__WORK REQUEST__
Output every record word for word, minus the pictures.

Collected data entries
**********
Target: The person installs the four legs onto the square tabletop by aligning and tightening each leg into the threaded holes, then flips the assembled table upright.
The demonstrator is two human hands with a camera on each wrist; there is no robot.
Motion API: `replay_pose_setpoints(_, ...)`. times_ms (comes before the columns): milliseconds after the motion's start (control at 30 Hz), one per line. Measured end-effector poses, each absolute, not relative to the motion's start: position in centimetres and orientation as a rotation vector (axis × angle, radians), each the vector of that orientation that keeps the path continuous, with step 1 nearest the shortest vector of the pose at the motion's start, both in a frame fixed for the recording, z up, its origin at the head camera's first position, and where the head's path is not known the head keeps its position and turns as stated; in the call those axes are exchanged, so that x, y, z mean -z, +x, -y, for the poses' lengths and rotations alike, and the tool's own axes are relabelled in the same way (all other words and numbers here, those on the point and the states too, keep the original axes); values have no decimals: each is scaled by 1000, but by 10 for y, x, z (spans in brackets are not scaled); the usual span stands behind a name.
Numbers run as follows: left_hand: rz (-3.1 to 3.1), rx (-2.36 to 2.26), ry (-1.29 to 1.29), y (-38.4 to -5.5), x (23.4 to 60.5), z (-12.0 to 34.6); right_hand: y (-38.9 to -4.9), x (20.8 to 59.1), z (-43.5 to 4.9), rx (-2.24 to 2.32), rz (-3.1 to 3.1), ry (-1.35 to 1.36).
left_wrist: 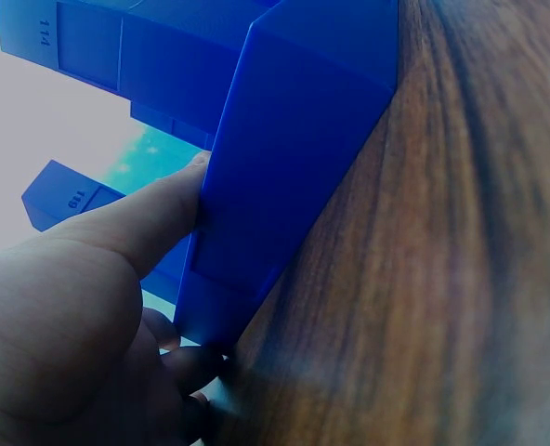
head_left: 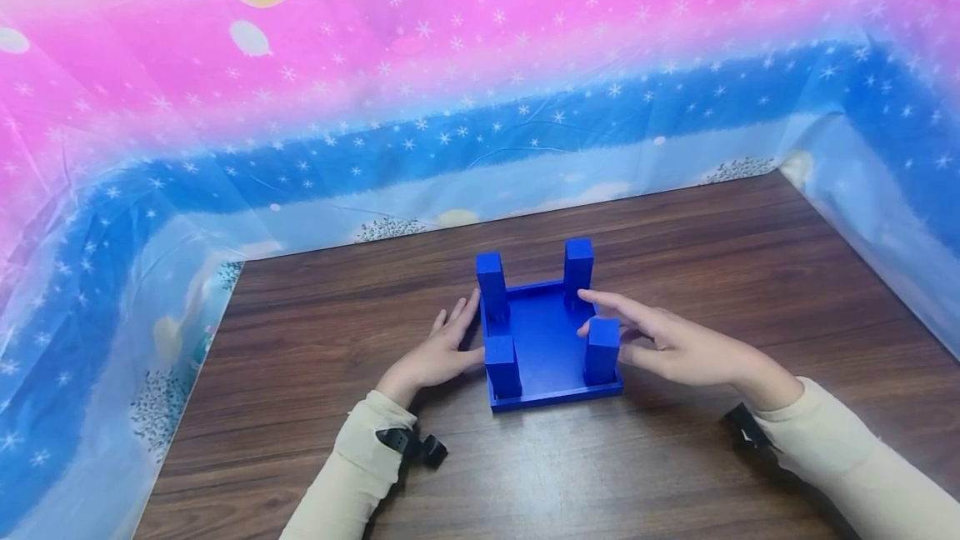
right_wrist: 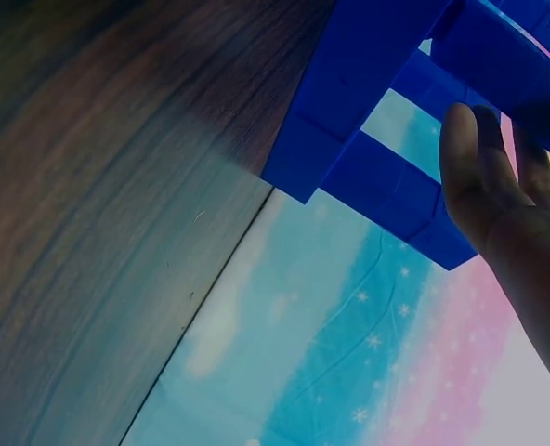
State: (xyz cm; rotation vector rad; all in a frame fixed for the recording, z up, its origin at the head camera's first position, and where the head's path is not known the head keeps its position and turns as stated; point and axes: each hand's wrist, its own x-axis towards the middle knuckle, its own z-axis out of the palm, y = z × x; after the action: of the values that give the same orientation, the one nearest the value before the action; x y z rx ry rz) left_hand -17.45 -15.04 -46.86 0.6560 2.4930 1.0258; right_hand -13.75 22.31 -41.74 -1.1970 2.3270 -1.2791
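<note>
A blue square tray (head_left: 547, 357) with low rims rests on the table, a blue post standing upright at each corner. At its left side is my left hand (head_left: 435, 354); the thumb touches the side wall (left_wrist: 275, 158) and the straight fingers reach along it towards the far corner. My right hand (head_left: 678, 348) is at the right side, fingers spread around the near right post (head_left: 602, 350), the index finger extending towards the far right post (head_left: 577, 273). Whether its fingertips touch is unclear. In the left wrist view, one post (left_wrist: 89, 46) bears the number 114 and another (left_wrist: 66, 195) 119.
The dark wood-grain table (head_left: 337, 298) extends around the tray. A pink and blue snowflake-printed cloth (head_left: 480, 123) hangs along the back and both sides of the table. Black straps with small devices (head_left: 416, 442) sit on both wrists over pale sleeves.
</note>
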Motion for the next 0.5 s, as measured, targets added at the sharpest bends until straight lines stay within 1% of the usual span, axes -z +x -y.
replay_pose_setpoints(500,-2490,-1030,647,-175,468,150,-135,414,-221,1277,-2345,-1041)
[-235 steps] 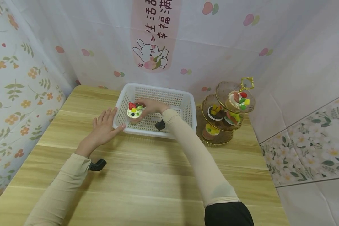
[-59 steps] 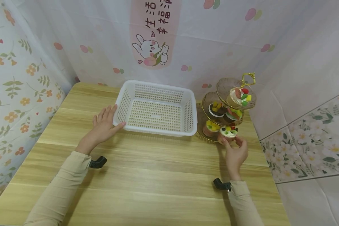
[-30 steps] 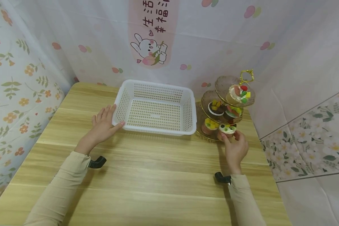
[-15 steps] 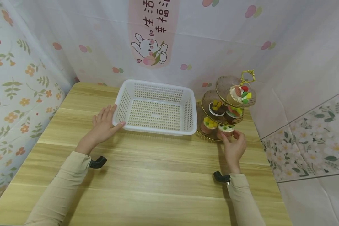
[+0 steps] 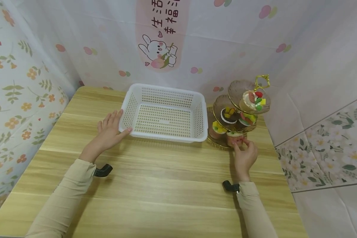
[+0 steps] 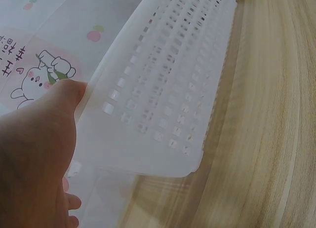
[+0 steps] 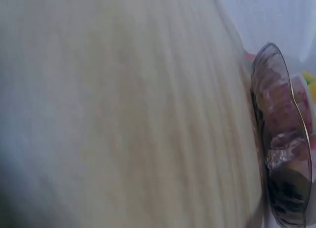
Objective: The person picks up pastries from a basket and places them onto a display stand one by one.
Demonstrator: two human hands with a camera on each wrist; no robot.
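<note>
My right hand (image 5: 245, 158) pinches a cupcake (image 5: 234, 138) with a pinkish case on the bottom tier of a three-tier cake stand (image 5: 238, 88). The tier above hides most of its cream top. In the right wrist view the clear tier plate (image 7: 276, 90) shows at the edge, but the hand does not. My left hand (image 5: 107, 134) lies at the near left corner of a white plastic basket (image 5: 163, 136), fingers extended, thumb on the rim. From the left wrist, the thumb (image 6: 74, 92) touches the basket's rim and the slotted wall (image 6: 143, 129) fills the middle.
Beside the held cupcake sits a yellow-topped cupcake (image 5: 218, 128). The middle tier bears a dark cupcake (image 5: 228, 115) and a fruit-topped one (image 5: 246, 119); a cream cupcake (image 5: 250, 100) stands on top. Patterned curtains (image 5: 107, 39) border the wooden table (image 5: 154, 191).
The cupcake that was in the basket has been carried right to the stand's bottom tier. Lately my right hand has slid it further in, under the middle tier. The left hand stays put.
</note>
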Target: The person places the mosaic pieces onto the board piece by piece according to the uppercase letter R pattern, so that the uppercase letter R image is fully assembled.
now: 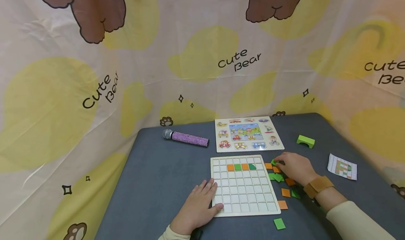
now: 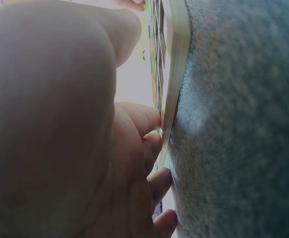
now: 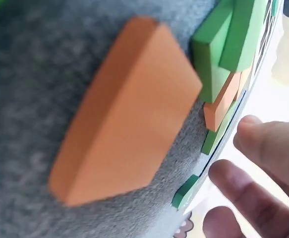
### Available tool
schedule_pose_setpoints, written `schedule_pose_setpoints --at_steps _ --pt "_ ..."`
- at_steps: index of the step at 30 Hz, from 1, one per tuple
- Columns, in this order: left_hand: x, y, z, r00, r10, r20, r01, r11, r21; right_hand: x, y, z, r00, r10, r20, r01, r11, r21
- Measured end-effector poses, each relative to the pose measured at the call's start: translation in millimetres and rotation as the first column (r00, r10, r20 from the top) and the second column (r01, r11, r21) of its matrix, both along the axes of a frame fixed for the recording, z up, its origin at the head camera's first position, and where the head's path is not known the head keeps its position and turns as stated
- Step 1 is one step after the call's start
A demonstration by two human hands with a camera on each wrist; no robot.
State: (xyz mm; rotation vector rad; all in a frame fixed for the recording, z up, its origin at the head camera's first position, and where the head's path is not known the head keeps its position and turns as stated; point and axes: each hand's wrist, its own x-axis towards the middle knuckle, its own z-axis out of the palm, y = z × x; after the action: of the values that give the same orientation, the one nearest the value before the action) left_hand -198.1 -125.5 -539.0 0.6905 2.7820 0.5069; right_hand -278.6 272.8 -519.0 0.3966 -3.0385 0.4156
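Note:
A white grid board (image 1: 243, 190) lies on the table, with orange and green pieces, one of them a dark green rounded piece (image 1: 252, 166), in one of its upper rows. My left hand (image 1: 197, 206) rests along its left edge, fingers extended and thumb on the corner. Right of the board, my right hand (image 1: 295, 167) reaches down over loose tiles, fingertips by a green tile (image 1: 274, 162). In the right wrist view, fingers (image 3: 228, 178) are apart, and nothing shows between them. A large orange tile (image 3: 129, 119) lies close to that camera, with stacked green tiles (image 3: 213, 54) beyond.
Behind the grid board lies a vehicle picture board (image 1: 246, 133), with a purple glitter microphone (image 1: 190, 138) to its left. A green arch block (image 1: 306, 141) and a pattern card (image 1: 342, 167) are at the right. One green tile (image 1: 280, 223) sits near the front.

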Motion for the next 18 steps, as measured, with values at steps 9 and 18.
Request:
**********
__SOLUTION TO THIS TASK__
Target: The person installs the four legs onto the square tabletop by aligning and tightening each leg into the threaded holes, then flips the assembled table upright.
The demonstrator is two human hands with a camera on each wrist; there is no robot.
Motion API: `replay_pose_setpoints(_, ...)`. times_ms (comes before the columns): milliseconds after the motion's start (control at 30 Hz), one per line. Measured end-effector poses, each absolute, not relative to the motion's start: position in centimetres and orientation as a rotation vector (axis × angle, radians), each the vector of that orientation that keeps the path continuous, with step 1 nearest the shortest vector of the pose at the motion's start, both in a frame fixed for the recording, z up, its origin at the head camera's first position, and where the head's path is not known the head keeps its position and turns as stated; in the call those axes are exchanged, so that x, y, z mean -z, +x, -y, for the poses' lengths and rotations alike, and the tool's own axes are relabelled in the same way (all other words and numbers here, those on the point and the states too, keep the original axes); values have no decimals: each is scaled by 1000, but by 10 for y, x, z (spans in brackets are not scaled); the usual span stands behind a name.
Numbers run as follows: left_hand: rz (-3.1 to 3.1), rx (-2.36 to 2.26), ry (-1.29 to 1.29), y (-38.4 to -5.5), x (23.4 to 60.5), z (-12.0 to 34.6); right_hand: y (-38.9 to -4.9), x (20.8 to 59.1), z (-43.5 to 4.9), rx (-2.24 to 2.32), rz (-3.1 to 3.1), ry (-1.35 to 1.36).
left_wrist: 
head_left: 
right_wrist: 
State: (xyz cm; rotation vector rad; all in a frame fixed for the recording, z up, its origin at the head camera's first position, and where the head's path is not known the head keeps its position and turns as stated; point and axes: each hand's wrist, its own x-axis towards the middle knuckle, its own z-axis out of the palm, y = z × x; after the action: of the values that give the same orientation, the one nearest the value before the action; x y z rx ry rz) left_hand -17.45 -15.04 -46.86 0.6560 2.4930 1.0258; right_hand -13.75 22.31 -41.74 -1.1970 2.3270 -1.2791
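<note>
A blue square tray (head_left: 547, 357) with low rims rests on the table, a blue post standing upright at each corner. At its left side is my left hand (head_left: 435, 354); the thumb touches the side wall (left_wrist: 275, 158) and the straight fingers reach along it towards the far corner. My right hand (head_left: 678, 348) is at the right side, fingers spread around the near right post (head_left: 602, 350), the index finger extending towards the far right post (head_left: 577, 273). Whether its fingertips touch is unclear. In the left wrist view, one post (left_wrist: 89, 46) bears the number 114 and another (left_wrist: 66, 195) 119.
The dark wood-grain table (head_left: 337, 298) extends around the tray. A pink and blue snowflake-printed cloth (head_left: 480, 123) hangs along the back and both sides of the table. Black straps with small devices (head_left: 416, 442) sit on both wrists over pale sleeves.
</note>
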Motion for the next 0.5 s, as measured, targets added at the sharpest bends until straight lines stay within 1% of the usual span, axes -z +x -y.
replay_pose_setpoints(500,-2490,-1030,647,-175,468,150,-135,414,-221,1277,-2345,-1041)
[-235 steps] 
[-59 steps] 
[-30 steps] 
[-15 steps] 
[+0 steps] 
[+0 steps] 
[+0 steps] 
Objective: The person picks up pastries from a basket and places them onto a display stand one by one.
Demonstrator: two human hands with a camera on each wrist; no robot.
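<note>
My right hand (image 5: 245, 158) pinches a cupcake (image 5: 234, 138) with a pinkish case on the bottom tier of a three-tier cake stand (image 5: 238, 88). The tier above hides most of its cream top. In the right wrist view the clear tier plate (image 7: 276, 90) shows at the edge, but the hand does not. My left hand (image 5: 107, 134) lies at the near left corner of a white plastic basket (image 5: 163, 136), fingers extended, thumb on the rim. From the left wrist, the thumb (image 6: 74, 92) touches the basket's rim and the slotted wall (image 6: 143, 129) fills the middle.
Beside the held cupcake sits a yellow-topped cupcake (image 5: 218, 128). The middle tier bears a dark cupcake (image 5: 228, 115) and a fruit-topped one (image 5: 246, 119); a cream cupcake (image 5: 250, 100) stands on top. Patterned curtains (image 5: 107, 39) border the wooden table (image 5: 154, 191).
The cupcake that was in the basket has been carried right to the stand's bottom tier. Lately my right hand has slid it further in, under the middle tier. The left hand stays put.
</note>
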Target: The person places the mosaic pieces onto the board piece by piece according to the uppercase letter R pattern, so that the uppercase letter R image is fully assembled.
now: 
now: 
now: 
### Available tool
schedule_pose_setpoints, written `schedule_pose_setpoints --at_steps _ --pt "_ ..."`
- at_steps: index of the step at 30 Hz, from 1, one per tuple
- Columns, in this order: left_hand: x, y, z, r00, r10, r20, r01, r11, r21; right_hand: x, y, z, r00, r10, r20, r01, r11, r21
- Measured end-effector poses, each relative to the pose measured at the call's start: translation in millimetres and rotation as the first column (r00, r10, r20 from the top) and the second column (r01, r11, r21) of its matrix, both along the axes of a frame fixed for the recording, z up, its origin at the head camera's first position, and where the head's path is not known the head keeps its position and turns as stated
- Step 1 is one step after the call's start
A demonstration by two human hands with a camera on each wrist; no robot.
State: (xyz mm; rotation vector rad; all in a frame fixed for the recording, z up, its origin at the head camera's first position, and where the head's path is not known the head keeps its position and turns as stated; point and axes: each hand's wrist, its own x-axis towards the middle knuckle, its own z-axis out of the palm, y = z × x; after the action: of the values that give the same orientation, the one nearest the value before the action) left_hand -198.1 -125.5 -539.0 0.6905 2.7820 0.5069; right_hand -278.6 272.8 -519.0 0.3966 -3.0385 0.4156
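Note:
A white grid board (image 1: 243, 190) lies on the table, with orange and green pieces, one of them a dark green rounded piece (image 1: 252, 166), in one of its upper rows. My left hand (image 1: 197, 206) rests along its left edge, fingers extended and thumb on the corner. Right of the board, my right hand (image 1: 295, 167) reaches down over loose tiles, fingertips by a green tile (image 1: 274, 162). In the right wrist view, fingers (image 3: 228, 178) are apart, and nothing shows between them. A large orange tile (image 3: 129, 119) lies close to that camera, with stacked green tiles (image 3: 213, 54) beyond.
Behind the grid board lies a vehicle picture board (image 1: 246, 133), with a purple glitter microphone (image 1: 190, 138) to its left. A green arch block (image 1: 306, 141) and a pattern card (image 1: 342, 167) are at the right. One green tile (image 1: 280, 223) sits near the front.
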
Motion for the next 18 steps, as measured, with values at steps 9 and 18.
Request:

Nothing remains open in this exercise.